In an unfortunate case when someone has said something so blatantly offensive (whether repeatedly or not) that you can’t simply zip your lips or wait until later to address it, it’s best to speak up and let that person know that you don’t appreciate his or her comments.

 

The secret here is to keep your cool and speak your mind in a way that’s professional and respectful. The last thing you want is to end up in a heated, finger-pointing, “he said, she said” match. Instead keep it simple, polished, and matter of fact by stating something like:

 

“That comment is incredibly inappropriate, [Name]. Whether you meant it to be offensive or not, I’d appreciate if you kept those sorts of remarks to yourself.”

 

This is important for you to remember: You don’t need to apologize for anything. So, don’t start your confrontation off with any sort of qualifier like, “I’m sorry, I don’t want to stir the pot here” or “I’m sorry if I misunderstood you.” Someone said something that made you uneasy—and that’s nothing that you need to feel remorseful for.

 

4. Approach a Superior

In particularly severe circumstances, it might become necessary for you to loop in a superior on the issues you’re experiencing so that someone with higher authority can take the reins and address the problem.

 

I won’t deny that this can be uncomfortable. But, more likely than not, your manager will be understanding and supportive. So, simply take a deep breath and explain what’s been happening. If you have any concrete proof (such as an email where something was said), you’ll want to bring that along as well.

 

What if it’s your superior who’s making these crass remarks? Your best bet is to approach another leader within the organization or the human resources department in order to make your concerns known. It can feel counterintuitive and scary to make negative accusations about your own boss. But, remember, you’re entitled to a work environment where you feel safe and comfortable.

 

5. Move On

Once the situation has been handled appropriately, it’s important that you let it go and avoid continuing to obsess and gossip about it.
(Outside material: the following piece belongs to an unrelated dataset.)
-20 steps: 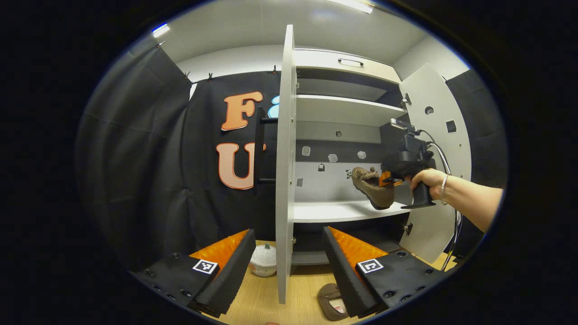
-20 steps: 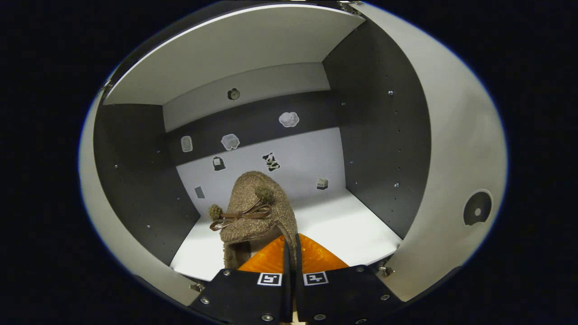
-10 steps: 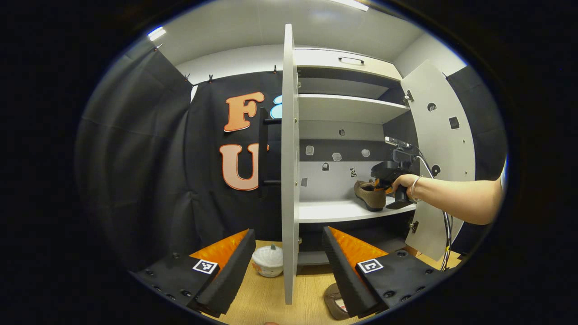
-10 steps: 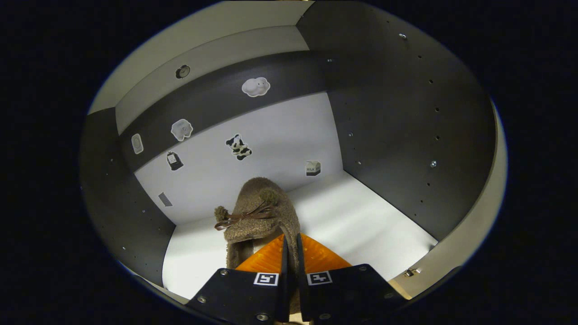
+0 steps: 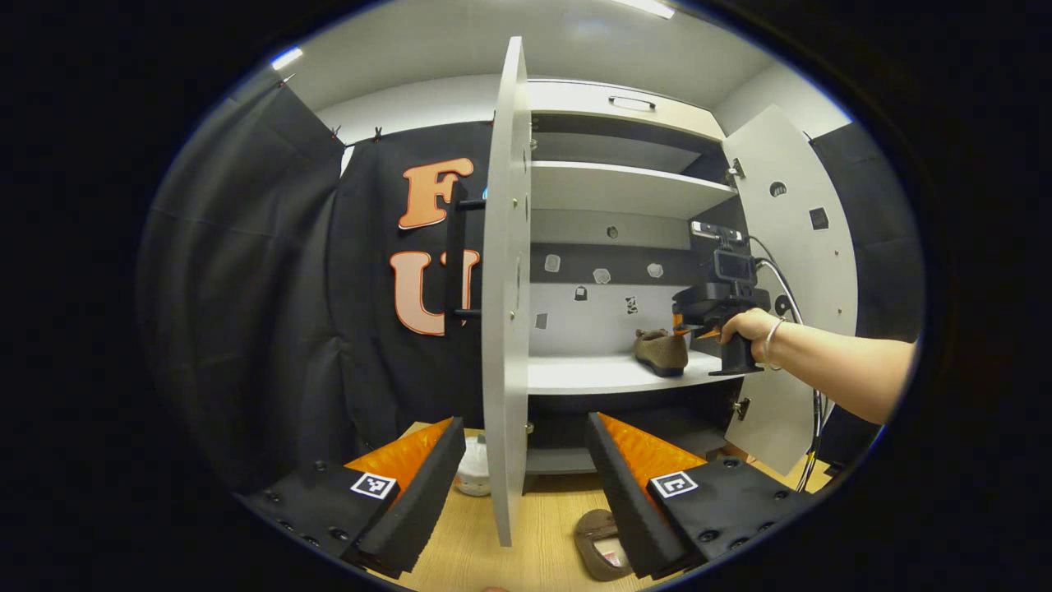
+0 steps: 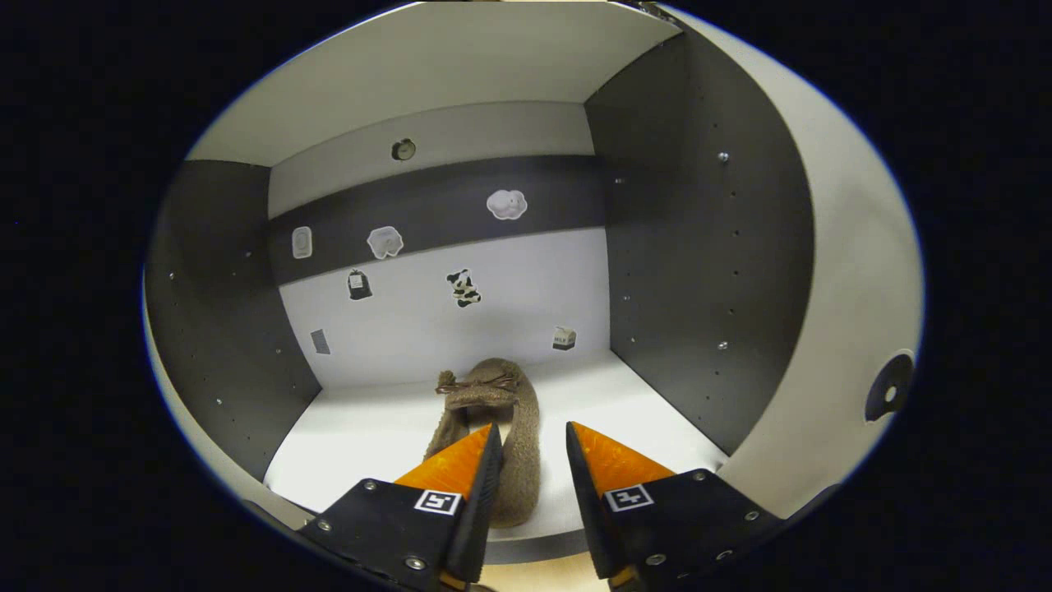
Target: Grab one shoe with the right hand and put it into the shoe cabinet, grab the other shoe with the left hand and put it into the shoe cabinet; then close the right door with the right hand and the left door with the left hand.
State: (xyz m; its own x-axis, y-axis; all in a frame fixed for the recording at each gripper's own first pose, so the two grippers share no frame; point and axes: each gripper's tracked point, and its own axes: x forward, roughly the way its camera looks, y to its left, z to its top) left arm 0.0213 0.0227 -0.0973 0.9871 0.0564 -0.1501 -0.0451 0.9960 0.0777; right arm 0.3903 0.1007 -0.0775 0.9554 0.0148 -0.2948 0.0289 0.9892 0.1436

If you proceed to talk about what was said, you’ll only feed the flames.

 

So, once you think things have been addressed and taken care of, do your best to move on. You and everybody else will be better off for it.

 

In an ideal world, none of us would have to deal with rude or sexist remarks—whether it’s in the workplace or outside of it. But, unfortunately, these uncomfortable comments can crop up now and then.


As with anything, it’s not always about what happened—it’s about how you react to it. So, keep these five strategies in mind, and you’ll be able to handle the situation with poise and professionalism.